■ Exercise aim
Search the records below for the string "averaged", and report each line that contains it.

■ Data under study
▬▬▬▬▬▬

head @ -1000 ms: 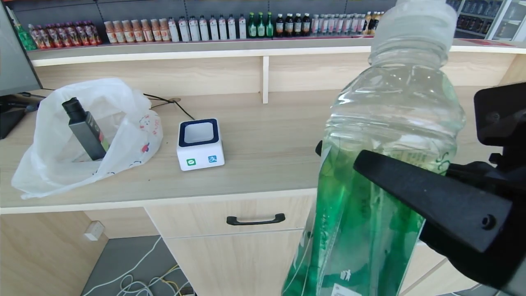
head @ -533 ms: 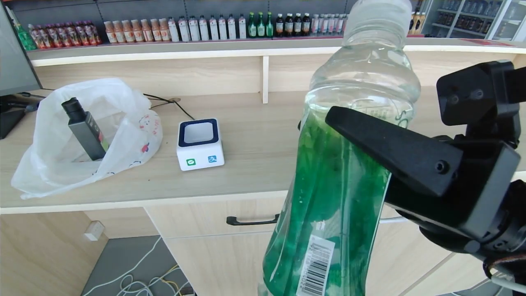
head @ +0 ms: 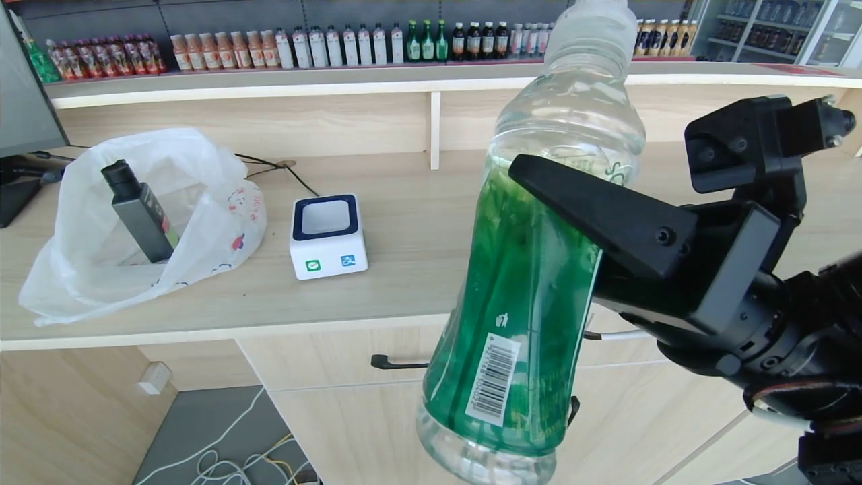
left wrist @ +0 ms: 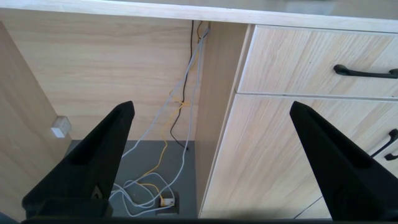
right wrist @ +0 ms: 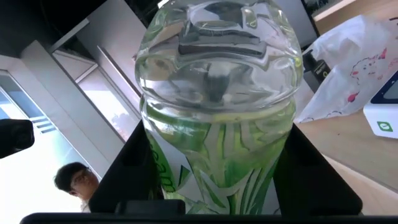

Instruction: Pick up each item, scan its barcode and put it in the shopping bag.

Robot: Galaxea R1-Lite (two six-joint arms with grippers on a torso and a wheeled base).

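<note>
Nearest, the right hand (head: pixel 552 289) is clamped across the middle of a clear plastic bottle with a green label (head: pixel 518 316), held in the air before the light wooden worktop (head: pixel 431 229). Its long axis is near upright, pale cap up and leaning right, base down, barcode facing the head camera. The left hand (left wrist: pixel 211 106) hangs spread wide and empty by the cabinet drawers (left wrist: pixel 298 62). Farther back on the worktop sit a white cube scanner (head: pixel 328 236) and, left of it, a white plastic shopping bag (head: pixel 74 269) with a dark grey bottle (head: pixel 141 215) leaning inside.
</note>
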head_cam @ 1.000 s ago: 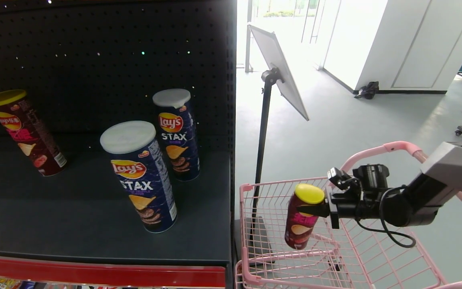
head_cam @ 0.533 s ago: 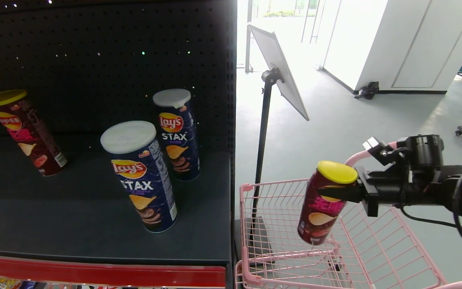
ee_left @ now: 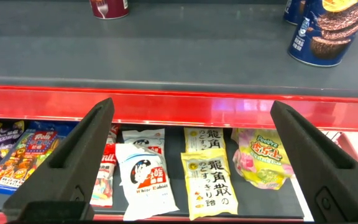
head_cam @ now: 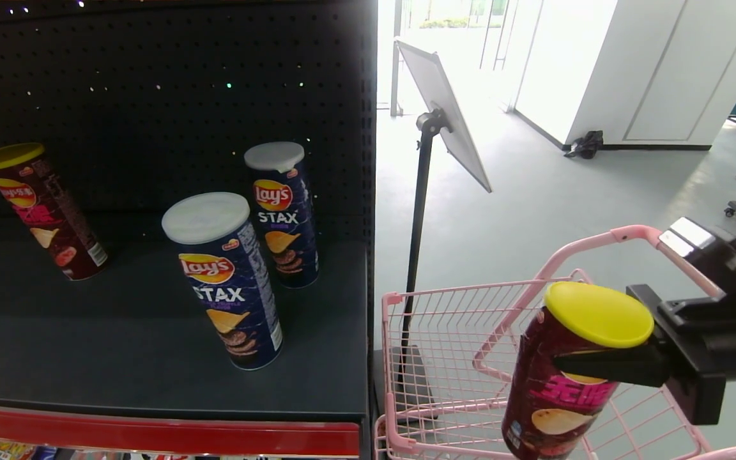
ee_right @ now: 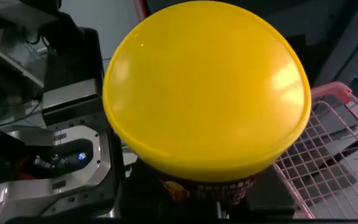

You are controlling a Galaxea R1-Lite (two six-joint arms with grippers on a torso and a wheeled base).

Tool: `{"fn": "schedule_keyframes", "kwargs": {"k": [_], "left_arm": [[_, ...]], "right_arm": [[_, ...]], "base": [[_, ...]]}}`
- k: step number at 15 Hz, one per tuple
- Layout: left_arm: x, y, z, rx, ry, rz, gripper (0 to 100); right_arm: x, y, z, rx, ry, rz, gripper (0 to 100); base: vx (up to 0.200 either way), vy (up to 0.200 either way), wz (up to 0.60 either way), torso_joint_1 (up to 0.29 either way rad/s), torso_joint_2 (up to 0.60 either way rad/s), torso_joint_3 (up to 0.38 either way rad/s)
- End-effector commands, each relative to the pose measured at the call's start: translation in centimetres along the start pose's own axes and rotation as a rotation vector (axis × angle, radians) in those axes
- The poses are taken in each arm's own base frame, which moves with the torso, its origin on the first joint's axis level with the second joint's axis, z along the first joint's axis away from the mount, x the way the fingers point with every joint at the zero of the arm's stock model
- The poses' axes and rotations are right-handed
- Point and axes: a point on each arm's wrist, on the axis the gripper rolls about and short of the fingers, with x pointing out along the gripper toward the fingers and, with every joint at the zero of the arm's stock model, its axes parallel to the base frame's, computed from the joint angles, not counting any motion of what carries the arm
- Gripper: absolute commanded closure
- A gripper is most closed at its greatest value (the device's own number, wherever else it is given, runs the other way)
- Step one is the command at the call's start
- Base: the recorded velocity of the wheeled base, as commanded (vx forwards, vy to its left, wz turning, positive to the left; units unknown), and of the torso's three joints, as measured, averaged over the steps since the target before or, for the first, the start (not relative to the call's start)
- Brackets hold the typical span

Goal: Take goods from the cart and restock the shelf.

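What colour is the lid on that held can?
The round plastic lid is yellow, clearest in right wrist view.

The left hand (ee_left: 192, 106) is hanging in front of the shelf (ee_left: 179, 50), its two dark fingers (ee_left: 73, 158) spreading wide apart. A blue chip can (ee_left: 325, 34) and a maroon can (ee_left: 109, 7) are standing on the dark shelf board, well apart. Beneath the red front edge (ee_left: 42, 99), snack packets (ee_left: 211, 180) are lying side by side on the lower shelf (ee_left: 272, 202).
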Motion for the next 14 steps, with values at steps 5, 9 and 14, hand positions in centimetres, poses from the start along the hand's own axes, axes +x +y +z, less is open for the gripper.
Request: {"fn": "schedule_keyframes", "kwargs": {"k": [5,9,14], "left_arm": [[0.0,0.0,0.0,0.000,0.002,0.001,0],[0.0,0.0,0.0,0.000,0.002,0.001,0],[0.0,0.0,0.0,0.000,0.002,0.001,0]], "right_arm": [[-1.6,2.7,2.4,-0.139,0.006,-0.179,100],[-1.3,4.8,4.3,-0.150,-0.046,-0.121,100],[0.0,6.4,5.2,-0.129,-0.047,-0.073,100]], "base": [[0.000,0.000,0.00,0.000,0.00,0.000],[0.000,0.000,0.00,0.000,0.00,0.000],[0.000,0.000,0.00,0.000,0.00,0.000]]}}
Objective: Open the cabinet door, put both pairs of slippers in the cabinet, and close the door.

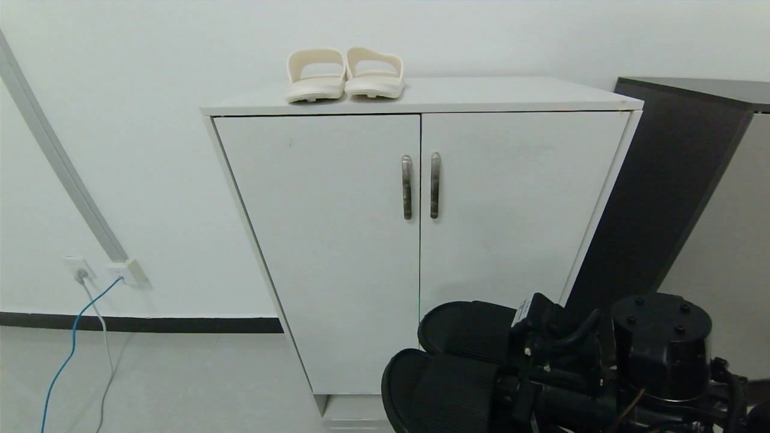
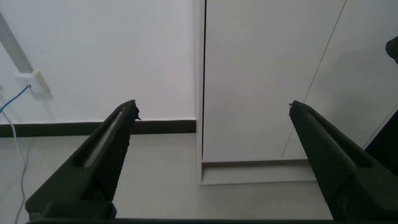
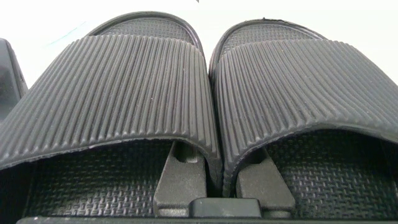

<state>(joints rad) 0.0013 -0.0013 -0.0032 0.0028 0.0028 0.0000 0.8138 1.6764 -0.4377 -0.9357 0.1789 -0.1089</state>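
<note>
My right tool (image 3: 222, 179) grips the pair of black slippers (image 1: 448, 361) by their inner sides, low in front of the closed cabinet (image 1: 511, 210). The beige slippers (image 1: 344, 75) stand on top of the cabinet. My left tool (image 2: 212, 107) is wide open and holds nothing

The white cabinet (image 1: 511, 90) stands against the wall, both its doors shut, two upright metal handles (image 1: 407, 187) side by side at the middle seam. On its top, near the front edge and over the left door (image 1: 325, 240), a pair of cream slippers (image 1: 344, 78) sits side by side and touching. The black slippers (image 1: 448, 376), ribbed across the straps, hang together in my right pincer (image 3: 221, 180), low before the right door (image 1: 517, 210), one finger tucked under each strap.
</note>
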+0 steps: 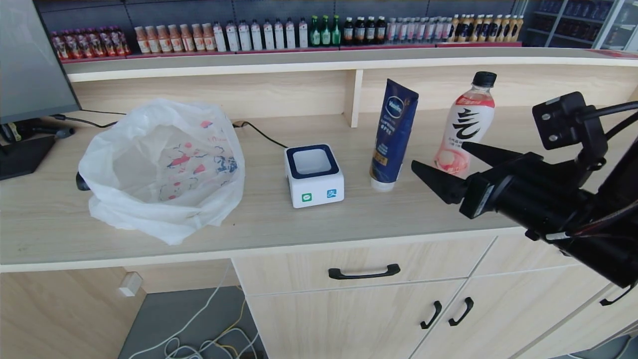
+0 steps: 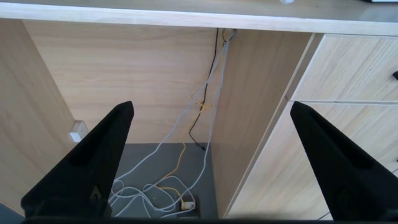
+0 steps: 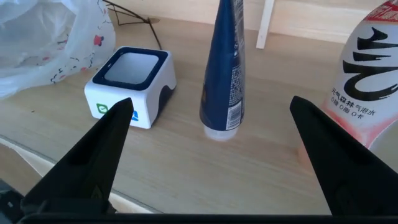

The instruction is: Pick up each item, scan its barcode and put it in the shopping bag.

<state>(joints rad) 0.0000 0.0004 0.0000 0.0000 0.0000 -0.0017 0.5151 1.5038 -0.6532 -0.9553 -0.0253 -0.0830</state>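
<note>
A dark blue tube (image 1: 393, 134) (image 3: 224, 68) stands cap-down on the counter, right of the white scanner box (image 1: 314, 174) (image 3: 132, 87). A pink-and-white drink bottle (image 1: 464, 127) (image 3: 367, 93) with a black cap stands to the tube's right. The white plastic shopping bag (image 1: 162, 167) (image 3: 43, 37) lies open on the counter's left. My right gripper (image 1: 448, 167) (image 3: 211, 168) hovers open over the counter's front edge, near the tube and bottle, with nothing between its fingers. My left gripper (image 2: 211, 165) hangs open below the counter, empty.
A monitor (image 1: 30, 60) stands at the far left with cables behind the bag. A raised shelf (image 1: 319, 62) runs along the back, with an upright divider (image 1: 354, 97) behind the tube. Drawers and cabinet doors (image 1: 364, 271) lie under the counter; loose cables (image 2: 168, 186) cover the floor.
</note>
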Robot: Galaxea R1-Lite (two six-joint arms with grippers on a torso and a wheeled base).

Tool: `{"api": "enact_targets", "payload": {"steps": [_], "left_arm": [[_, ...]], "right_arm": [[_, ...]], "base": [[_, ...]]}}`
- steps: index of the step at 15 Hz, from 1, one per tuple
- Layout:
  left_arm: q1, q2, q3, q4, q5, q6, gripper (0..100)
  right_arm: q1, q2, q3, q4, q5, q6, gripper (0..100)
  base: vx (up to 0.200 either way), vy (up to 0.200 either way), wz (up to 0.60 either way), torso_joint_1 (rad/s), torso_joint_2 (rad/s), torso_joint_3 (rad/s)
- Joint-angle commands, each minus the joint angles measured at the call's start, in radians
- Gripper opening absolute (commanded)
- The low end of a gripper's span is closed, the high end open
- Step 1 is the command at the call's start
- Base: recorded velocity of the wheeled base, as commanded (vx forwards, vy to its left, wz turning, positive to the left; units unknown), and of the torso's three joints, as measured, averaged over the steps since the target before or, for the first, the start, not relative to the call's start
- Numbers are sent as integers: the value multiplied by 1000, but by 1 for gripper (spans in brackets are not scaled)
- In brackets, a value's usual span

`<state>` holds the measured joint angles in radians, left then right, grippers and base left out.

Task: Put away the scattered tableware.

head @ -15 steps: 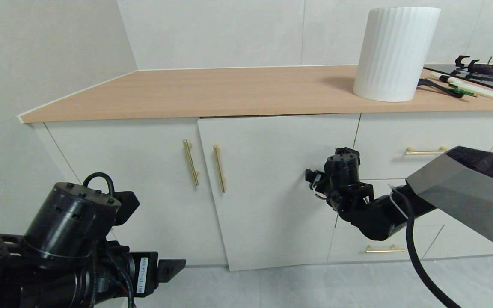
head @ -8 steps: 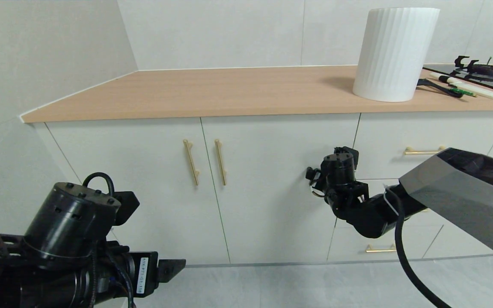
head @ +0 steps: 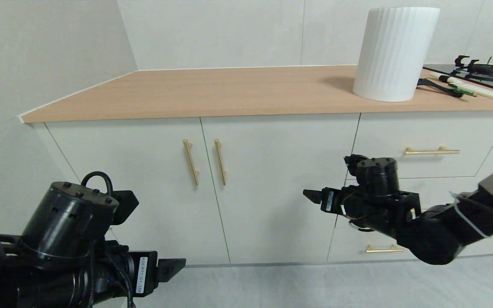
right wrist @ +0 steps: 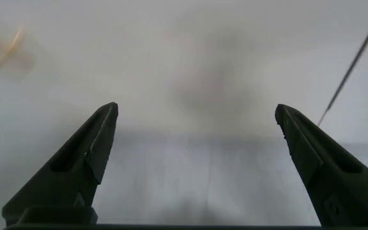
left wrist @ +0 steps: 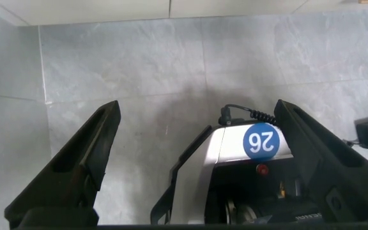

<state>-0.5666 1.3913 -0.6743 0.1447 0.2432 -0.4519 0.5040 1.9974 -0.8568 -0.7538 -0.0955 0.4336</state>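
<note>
Cabinet door at centre frame is shut now; right gripper, jaws spread, has backed off it, so this stowing step looks done. Left gripper is spread too.

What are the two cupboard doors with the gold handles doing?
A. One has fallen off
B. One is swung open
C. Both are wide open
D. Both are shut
D: both cupboard doors lie flat in line with the cabinet front under the wooden countertop. Their gold handles stand side by side, and no gap or inside of the cupboard shows.
</note>
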Motion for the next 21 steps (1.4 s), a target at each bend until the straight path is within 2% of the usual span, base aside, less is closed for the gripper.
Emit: {"api": "enact_targets", "payload": {"steps": [1, 3, 4, 5, 7, 9, 11, 12, 14, 15, 16, 18, 20, 21], "left_arm": [[4, -32, -2, -2, 4, 2, 100], [14, -103, -5, -2, 28, 15, 100], [20, -130, -7, -4, 38, 21, 100], [50, -182, -7, -13, 53, 39, 100], [103, -291, 25, -53, 53, 98, 100], [143, -377, 71, -96, 54, 134, 100], [172, -614, 145, -123, 71, 216, 100], [185, -715, 171, -122, 68, 268, 100], [257, -891, 229, -117, 71, 375, 100], [272, -948, 242, -116, 71, 403, 100], [297, -1045, 259, -116, 71, 447, 100], [349, -1149, 274, -114, 71, 489, 100], [387, -1219, 298, -114, 71, 522, 100], [406, -1249, 317, -114, 70, 524, 100]], "right_arm": [[-5, -160, 70, 4, -66, -52, 100], [-33, -261, 113, -4, -167, -139, 100], [-41, -315, 144, -4, -179, -168, 100], [-70, -427, 196, 2, -176, -216, 100], [-119, -634, 289, 5, -193, -296, 100], [-162, -784, 367, 7, -193, -332, 100], [-277, -996, 433, 31, -184, -392, 100], [-329, -1086, 447, 83, -181, -408, 100], [-354, -1326, 452, 298, -181, -411, 100], [-354, -1413, 443, 399, -181, -412, 100], [-354, -1580, 412, 617, -181, -432, 100], [-354, -1772, 377, 840, -179, -464, 100], [-357, -1879, 378, 884, -181, -501, 100], [-364, -1899, 380, 886, -194, -527, 100]], "base": [[0, 0, 0, 0, 0, 0], [0, 0, 0, 0, 0, 0], [0, 0, 0, 0, 0, 0], [0, 0, 0, 0, 0, 0], [0, 0, 0, 0, 0, 0], [0, 0, 0, 0, 0, 0], [0, 0, 0, 0, 0, 0], [0, 0, 0, 0, 0, 0], [0, 0, 0, 0, 0, 0], [0, 0, 0, 0, 0, 0], [0, 0, 0, 0, 0, 0], [0, 0, 0, 0, 0, 0], [0, 0, 0, 0, 0, 0], [0, 0, 0, 0, 0, 0]]}}
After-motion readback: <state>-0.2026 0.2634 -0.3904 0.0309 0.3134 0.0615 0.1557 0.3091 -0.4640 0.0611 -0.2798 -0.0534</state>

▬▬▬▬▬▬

■ Your response
- Base: the recorded velocity of the wheeled base, as commanded (vx forwards, vy to its left, wz turning, positive to the left; units unknown), and of the torso's three joints, as measured, averaged over the steps since the target before or, for the first, the start (not relative to the call's start)
- Base: recorded velocity of the wheeled base, as commanded (vx forwards, vy to its left, wz turning, positive to the left; units unknown), and of the torso's three joints, as measured, averaged over the steps since the target before or, for the first, the start, not relative to the call's start

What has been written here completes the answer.